Kanne (onder Maastricht), in een ver verleden, door Josef Cohen – Hoog was de linde van Kanne, die tegen de berg stond, dicht bij het kapelletje. De zeven schepenen spraken er recht en ze waren beschut als in een zaal. Zonlicht noch regen liet de dichte bladeren door: iedereen die van slechte daden werd beticht, stond onder de hoge linde voor de zeven schepenen, terwijl het volk in wijde kring was geschaard.

Er was een vrouw in Kanne, die al jong weduwe was geworden, en met haar kind alleen was overgebleven. Sindsdien werkte ze heel hard om haar kind te onderhouden.

Wat de reden ervan was dat sommigen in het dorp haar haatten? Wellicht was ze te gelukkig geweest.
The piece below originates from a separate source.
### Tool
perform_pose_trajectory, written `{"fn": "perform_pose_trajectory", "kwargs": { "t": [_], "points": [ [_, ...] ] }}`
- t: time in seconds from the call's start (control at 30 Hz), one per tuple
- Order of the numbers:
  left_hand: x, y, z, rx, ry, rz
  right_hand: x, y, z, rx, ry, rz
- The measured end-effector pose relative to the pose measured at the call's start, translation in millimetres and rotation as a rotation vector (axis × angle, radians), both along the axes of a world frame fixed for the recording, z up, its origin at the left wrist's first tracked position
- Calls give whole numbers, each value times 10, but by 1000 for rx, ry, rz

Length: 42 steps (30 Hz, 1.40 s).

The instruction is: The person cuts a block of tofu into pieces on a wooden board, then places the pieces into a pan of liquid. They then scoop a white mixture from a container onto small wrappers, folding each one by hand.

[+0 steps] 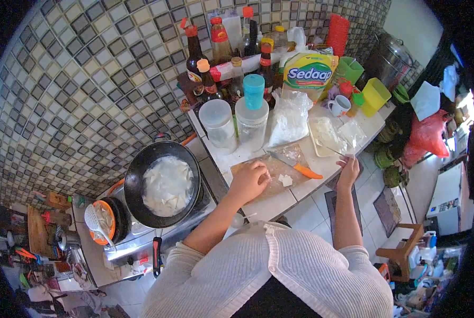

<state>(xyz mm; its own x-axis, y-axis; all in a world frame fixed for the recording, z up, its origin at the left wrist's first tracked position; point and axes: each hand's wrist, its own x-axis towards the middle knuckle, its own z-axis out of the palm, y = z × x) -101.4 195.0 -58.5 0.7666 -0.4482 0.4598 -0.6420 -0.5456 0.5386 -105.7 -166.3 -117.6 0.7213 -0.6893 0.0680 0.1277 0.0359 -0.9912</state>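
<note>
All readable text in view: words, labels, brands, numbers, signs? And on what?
"Sedaap": pouch.
Too small or blurred to read: labels on the red-capped bottle and dark bottle, print on the mug.
No number or sign is legible.

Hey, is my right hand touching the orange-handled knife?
Apart: the head view shows a clear gap between your right hand and the orange-handled knife, whose handle ends short of it.
</note>
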Motion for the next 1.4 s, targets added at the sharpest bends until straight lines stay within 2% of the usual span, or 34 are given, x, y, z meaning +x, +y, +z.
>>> {"fn": "perform_pose_trajectory", "kwargs": {
  "t": [0.03,0.1,0.23,0.3,0.43,0.47,0.5,0.53,0.6,0.63,0.7,0.83,0.9,1.03,1.13,1.2,1.33,1.4],
  "points": [
    [-14,-4,38,1,-2,3,-16,-31,6,-8,-29,-29],
    [-49,-22,133,90,307,28,2,-86,38,-49,-138,-72],
    [4,-171,159,73,392,41,-43,-193,236,-160,-133,-84],
    [38,-294,181,-15,439,49,-50,-236,341,-248,-99,-88],
    [152,-535,205,-49,448,72,-62,-322,548,-306,-192,-64],
    [242,-588,73,-148,301,24,-50,-351,586,-377,-230,-51],
    [277,-659,144,-247,156,-23,-46,-375,638,-450,-266,-37],
    [293,-720,210,-247,158,-26,-53,-404,697,-450,-263,-40],
    [318,-832,389,-99,550,64,-61,-462,821,-462,-187,14],
    [339,-902,404,-98,549,63,-56,-509,847,-462,-187,12],
    [388,-1061,427,-312,628,-24,-36,-596,920,-412,-239,37],
    [521,-1355,440,-273,641,-65,7,-767,1105,-298,-243,45],
    [572,-1517,484,-428,758,-69,94,-901,1094,62,-416,169],
    [772,-1805,395,-498,761,-110,115,-1044,1220,173,-421,175],
    [813,-1981,432,-625,726,-125,115,-1102,1316,185,-456,294],
    [831,-2084,489,-829,761,-110,131,-1093,1358,258,-472,335],
    [845,-2167,443,-899,861,-184,94,-987,1352,352,-481,403],
    [866,-2172,451,-886,985,-105,121,-928,1310,603,-381,415]
  ]
}}
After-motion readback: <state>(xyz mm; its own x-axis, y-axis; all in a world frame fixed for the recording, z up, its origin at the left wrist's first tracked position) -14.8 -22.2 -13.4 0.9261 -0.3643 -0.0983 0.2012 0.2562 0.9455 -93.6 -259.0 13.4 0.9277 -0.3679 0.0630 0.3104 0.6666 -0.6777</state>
Of was het uit oude dagen, dat er wrok bestond om een gebaar, een woord of een daad, of om het geheim van haar innerlijk wezen?

Onverzoenlijk was haar vijand en loerend op het gunstige ogenblik. Hij werkte haar tegen waar hij kon. Als ze werk had gevonden, had ze het onmiddellijk daarna weer verloren. Daarom besloot ze uiteindelijk haar brood in Maastricht te gaan verdienen. Elke morgen ging ze in de vroegte uit haar huis en liet haar jongen alleen.
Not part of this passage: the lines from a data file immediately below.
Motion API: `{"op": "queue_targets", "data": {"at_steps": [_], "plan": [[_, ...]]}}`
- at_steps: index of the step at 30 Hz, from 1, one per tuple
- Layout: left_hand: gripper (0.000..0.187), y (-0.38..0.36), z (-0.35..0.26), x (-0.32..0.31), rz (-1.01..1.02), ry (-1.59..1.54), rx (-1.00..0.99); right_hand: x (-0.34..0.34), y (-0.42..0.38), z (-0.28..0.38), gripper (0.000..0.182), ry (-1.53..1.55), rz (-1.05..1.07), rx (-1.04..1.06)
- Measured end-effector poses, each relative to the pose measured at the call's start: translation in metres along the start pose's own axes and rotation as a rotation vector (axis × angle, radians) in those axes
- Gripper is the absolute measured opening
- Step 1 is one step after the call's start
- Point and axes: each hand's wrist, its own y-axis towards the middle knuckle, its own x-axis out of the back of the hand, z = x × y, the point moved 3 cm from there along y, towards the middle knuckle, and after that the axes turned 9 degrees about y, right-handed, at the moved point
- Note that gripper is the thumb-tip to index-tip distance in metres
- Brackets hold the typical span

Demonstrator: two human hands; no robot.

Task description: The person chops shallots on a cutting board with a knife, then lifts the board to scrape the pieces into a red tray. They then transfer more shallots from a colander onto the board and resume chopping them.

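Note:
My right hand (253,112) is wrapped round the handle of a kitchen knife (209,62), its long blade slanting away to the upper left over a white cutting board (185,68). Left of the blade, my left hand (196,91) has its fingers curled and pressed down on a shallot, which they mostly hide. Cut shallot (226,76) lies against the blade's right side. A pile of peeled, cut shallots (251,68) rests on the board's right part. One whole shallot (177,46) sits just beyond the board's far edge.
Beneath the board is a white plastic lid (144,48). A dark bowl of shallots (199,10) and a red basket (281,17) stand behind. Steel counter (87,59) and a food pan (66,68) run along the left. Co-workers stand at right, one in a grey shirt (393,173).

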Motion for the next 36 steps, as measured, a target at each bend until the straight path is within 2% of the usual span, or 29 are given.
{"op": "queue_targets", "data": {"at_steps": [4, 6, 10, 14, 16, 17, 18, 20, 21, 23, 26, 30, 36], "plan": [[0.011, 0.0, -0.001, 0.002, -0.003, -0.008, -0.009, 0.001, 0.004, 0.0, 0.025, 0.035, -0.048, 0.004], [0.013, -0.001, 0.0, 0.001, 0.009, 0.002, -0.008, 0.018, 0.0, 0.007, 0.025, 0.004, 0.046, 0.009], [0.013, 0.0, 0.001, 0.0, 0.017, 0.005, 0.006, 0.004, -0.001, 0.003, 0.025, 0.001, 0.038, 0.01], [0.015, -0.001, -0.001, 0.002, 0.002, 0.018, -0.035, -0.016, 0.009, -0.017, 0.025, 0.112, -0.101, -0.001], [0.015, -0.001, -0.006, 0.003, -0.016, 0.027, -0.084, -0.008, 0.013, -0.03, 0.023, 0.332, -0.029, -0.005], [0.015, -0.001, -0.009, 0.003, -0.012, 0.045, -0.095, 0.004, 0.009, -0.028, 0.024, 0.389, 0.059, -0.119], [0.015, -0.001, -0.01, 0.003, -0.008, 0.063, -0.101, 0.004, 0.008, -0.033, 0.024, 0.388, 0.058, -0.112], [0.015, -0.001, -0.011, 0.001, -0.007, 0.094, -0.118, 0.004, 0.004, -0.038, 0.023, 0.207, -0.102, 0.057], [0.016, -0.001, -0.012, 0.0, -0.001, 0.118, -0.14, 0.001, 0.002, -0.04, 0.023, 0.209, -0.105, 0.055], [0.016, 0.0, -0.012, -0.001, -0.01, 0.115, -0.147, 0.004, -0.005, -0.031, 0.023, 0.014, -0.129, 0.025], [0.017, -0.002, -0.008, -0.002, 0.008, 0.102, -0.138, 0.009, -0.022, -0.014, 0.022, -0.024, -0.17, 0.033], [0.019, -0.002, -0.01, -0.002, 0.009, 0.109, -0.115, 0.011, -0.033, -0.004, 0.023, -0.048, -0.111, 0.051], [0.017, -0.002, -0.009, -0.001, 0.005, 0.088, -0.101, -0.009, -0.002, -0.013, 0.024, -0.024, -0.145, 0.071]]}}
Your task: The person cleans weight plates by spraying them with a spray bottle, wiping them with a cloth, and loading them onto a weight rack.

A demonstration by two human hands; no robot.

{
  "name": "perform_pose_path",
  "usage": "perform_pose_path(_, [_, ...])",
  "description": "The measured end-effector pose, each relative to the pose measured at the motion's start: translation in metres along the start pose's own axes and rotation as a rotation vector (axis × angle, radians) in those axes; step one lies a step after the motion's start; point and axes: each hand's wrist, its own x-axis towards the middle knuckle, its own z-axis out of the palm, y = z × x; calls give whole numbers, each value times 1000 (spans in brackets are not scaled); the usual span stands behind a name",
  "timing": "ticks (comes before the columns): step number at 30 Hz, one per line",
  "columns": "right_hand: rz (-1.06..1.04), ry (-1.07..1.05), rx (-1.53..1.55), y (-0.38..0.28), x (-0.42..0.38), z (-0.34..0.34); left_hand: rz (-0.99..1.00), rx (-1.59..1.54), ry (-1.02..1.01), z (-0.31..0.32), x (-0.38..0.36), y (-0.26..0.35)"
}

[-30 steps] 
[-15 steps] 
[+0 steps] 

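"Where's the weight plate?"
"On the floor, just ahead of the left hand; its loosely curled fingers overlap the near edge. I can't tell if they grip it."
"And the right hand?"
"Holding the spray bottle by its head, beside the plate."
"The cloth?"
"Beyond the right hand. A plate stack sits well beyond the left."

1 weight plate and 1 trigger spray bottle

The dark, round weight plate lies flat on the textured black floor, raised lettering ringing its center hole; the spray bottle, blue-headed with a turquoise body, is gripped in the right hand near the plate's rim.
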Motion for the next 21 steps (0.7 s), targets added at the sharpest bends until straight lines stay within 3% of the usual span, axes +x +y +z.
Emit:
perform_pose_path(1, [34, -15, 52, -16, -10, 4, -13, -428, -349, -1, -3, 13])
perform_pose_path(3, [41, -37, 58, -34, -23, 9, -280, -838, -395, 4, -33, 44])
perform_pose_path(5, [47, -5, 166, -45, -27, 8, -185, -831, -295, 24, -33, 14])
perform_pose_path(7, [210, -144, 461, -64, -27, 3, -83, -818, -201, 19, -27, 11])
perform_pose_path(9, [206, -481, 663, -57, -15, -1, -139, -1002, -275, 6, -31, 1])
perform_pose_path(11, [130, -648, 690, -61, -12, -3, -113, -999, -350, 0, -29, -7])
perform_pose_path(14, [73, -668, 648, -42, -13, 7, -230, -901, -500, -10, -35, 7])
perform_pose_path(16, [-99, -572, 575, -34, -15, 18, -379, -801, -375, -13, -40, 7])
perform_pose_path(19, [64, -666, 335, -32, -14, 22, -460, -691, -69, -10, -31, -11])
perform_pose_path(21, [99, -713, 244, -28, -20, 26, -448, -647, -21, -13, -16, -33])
‘Wees zoet vandaag en speel niet bij de Jeker,’ zei ze elke dag, wanneer ze vertrok.

Eens kwam ze van de stad in het dorp terug, toen ze bij haar woning een grote menigte mensen zag. IJlings trad ze naderbij. Men week. Tot haar ontzetting merkte ze dat men haar binnen de kring liet.

Haar knaapje lag lang uitgestrekt, dood. Zijn hoofdje was blauw opgezet, en de angst leefde nog om de dode mond, waaruit flauw het water siepelde. Om het nekje waren striemen van een knellende hand en waar een nagel had getroffen zat bloed.
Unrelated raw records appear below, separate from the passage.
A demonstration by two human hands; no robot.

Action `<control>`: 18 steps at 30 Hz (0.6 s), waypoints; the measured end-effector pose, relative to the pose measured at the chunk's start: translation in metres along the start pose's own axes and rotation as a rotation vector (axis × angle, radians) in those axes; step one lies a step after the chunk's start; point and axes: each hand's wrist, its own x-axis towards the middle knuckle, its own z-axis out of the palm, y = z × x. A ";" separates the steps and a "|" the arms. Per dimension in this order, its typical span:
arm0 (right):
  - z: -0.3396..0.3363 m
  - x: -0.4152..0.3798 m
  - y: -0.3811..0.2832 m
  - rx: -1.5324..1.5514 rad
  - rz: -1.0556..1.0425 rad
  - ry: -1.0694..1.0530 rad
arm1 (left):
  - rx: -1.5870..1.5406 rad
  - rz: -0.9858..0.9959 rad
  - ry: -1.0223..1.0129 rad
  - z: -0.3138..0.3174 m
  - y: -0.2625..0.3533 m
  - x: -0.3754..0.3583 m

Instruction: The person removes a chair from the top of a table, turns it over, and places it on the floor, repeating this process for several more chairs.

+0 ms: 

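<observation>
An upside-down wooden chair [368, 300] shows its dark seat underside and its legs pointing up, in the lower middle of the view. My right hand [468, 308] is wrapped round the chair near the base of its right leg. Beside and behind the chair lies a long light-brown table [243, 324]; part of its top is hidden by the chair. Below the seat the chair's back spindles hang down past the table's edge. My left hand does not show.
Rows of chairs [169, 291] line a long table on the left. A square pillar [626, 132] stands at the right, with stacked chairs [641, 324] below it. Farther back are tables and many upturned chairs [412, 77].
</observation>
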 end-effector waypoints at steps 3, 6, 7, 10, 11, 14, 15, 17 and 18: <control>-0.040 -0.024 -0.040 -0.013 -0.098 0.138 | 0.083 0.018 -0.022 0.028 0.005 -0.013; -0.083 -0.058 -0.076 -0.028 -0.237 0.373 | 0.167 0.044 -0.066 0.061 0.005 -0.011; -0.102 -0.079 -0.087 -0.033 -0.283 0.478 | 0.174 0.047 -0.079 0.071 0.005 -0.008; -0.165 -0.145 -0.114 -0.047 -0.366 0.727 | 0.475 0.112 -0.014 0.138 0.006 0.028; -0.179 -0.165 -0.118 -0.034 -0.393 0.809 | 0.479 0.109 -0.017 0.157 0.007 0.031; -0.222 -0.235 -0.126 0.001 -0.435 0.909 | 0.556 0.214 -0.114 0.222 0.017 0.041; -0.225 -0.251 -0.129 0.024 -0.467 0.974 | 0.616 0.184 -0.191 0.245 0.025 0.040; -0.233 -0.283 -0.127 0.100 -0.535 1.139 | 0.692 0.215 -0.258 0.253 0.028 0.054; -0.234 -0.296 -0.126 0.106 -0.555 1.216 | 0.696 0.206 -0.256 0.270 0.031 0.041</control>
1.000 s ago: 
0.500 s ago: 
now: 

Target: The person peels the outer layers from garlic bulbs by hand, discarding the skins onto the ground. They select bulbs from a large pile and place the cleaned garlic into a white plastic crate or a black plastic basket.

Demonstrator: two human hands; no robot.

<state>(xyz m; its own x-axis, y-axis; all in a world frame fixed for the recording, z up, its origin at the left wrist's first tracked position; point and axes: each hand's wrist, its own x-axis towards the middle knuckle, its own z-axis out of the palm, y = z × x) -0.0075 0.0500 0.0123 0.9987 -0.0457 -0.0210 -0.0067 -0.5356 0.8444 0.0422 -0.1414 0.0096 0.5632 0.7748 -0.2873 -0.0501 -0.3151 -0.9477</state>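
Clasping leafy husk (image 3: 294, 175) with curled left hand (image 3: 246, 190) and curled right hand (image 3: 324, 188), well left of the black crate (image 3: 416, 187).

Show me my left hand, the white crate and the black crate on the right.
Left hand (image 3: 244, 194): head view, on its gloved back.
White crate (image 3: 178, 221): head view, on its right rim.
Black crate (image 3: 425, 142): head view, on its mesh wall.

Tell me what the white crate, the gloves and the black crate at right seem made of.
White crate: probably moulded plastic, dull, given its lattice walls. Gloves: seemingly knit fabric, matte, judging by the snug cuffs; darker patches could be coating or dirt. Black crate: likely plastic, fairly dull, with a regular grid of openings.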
‘Moord,’ zo fluisterde men.

De moeder was naast haar jongen neergevallen, met het gezicht ter aarde. Ze weende niet, want haar verdriet was te groot. Ze wist niet wat er om haar heen gebeurde.

De schout had zich door de massa gedrongen, en hij stond voor de roerloze groep, moeder en kind.

‘Wat is hier gebeurd?’ vroeg hij.

Er was een stem uit de menigte: ‘De knaap is vermoord, en de dader ligt er niet ver vandaan.’

Het volk morde: ‘De moeder heeft haar eigen kind gedood. Daarom kan ze niet huilen.’

Men begreep niet dat het leed geen klank heeft.

De schout beval zijn dienaren de vrouw mee te nemen en haar in het gevang te werpen.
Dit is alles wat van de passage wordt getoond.